A patient may elect to schedule a C-section for planning purposes or for other reasons, like if a previous vaginal delivery was difficult. A C-section generally isn’t recommended for a low-risk pregnancy.

The federal government set a goal to decrease the national C-section rate from 25.9% in 2020—the most recent data available—to 23.6% of low-risk births among women who hadn’t given birth previously.

Eyeing other metrics

Cynthia Gyamfi-Bannerman, chair of the department of obstetrics, gynecology, and reproductive sciences at UC San Diego Health, said physicians should not induce a pregnancy before 39 weeks without a medical reason.

Ob-gyns are increasingly emphasizing a less-is-more approach to labor and delivery. That involves taking a cautious, judicious approach to interventions, while still monitoring closely and providing supportive care during and after birth.

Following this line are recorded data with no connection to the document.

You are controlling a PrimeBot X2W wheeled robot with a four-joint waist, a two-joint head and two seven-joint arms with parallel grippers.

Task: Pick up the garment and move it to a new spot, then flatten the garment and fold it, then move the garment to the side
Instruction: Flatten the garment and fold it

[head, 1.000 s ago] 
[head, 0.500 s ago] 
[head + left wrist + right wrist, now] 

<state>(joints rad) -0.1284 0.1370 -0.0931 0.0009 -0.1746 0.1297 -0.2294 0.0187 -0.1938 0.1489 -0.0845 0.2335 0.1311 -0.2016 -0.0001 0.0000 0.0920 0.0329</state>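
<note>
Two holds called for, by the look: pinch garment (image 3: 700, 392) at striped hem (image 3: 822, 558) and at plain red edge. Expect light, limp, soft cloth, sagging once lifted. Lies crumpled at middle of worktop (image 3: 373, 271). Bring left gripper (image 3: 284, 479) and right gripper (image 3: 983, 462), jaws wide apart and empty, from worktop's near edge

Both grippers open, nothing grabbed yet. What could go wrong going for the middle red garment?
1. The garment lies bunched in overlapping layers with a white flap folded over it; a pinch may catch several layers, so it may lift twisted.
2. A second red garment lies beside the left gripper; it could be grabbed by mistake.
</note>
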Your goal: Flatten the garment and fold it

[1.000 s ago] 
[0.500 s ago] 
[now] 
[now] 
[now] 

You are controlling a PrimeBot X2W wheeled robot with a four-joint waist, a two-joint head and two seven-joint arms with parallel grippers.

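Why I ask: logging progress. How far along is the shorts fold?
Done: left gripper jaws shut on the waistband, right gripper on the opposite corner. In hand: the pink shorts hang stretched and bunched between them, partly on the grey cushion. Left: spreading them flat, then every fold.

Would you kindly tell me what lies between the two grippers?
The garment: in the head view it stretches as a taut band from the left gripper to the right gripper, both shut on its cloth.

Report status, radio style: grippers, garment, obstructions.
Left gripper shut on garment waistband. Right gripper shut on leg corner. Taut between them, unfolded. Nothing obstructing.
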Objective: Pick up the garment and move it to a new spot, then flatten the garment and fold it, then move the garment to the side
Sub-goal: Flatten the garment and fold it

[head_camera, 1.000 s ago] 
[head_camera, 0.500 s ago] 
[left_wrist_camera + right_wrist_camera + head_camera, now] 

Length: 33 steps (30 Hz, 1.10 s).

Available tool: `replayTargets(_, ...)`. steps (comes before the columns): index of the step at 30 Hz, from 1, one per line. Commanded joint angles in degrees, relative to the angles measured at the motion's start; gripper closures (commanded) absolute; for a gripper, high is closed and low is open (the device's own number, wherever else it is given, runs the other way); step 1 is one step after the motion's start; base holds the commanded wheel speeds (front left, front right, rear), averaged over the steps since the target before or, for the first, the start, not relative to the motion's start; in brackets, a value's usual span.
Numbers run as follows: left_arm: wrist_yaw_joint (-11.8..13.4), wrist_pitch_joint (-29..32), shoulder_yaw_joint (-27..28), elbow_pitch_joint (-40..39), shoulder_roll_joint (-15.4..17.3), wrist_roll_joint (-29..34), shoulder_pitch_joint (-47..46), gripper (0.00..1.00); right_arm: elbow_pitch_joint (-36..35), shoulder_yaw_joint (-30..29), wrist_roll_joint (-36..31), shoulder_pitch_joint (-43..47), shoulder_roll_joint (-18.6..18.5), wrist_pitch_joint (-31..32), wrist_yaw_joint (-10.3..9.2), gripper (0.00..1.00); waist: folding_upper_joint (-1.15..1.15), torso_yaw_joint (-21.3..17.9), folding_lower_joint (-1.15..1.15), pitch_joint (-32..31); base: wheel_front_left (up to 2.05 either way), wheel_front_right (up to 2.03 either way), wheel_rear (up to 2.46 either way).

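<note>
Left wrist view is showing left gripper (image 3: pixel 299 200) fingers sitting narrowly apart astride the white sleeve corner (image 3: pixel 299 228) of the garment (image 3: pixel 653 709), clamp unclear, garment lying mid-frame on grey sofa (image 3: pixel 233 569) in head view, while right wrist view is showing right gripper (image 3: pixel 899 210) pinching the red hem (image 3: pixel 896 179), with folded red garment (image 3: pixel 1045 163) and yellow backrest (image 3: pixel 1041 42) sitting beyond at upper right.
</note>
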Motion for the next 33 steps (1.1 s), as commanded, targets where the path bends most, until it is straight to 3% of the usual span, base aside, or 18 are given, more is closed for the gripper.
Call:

Birthing parents would ideally also be supported in a way that fits their preferences, such as having the assistance of a doula or midwife, Loudon said. This may confer a safety benefit as well, where research has found C-section rates go down when women with low-risk pregnancies give birth in a hospital and receive care from a midwife. (Some state Medicaid programs and cities are working to improve access to doulas for lower-income people, but other birthing parents might be hamstrung by insurance, cost or the number of providers in their area).

CMS will not have full-year data on the uptake until spring 2023.

“While we were really pleased to see that CMS is taking a step in this direction, basically to have a maternity-care designation, we also hope that it’s something that they build on and expand over the coming years,” Danforth said.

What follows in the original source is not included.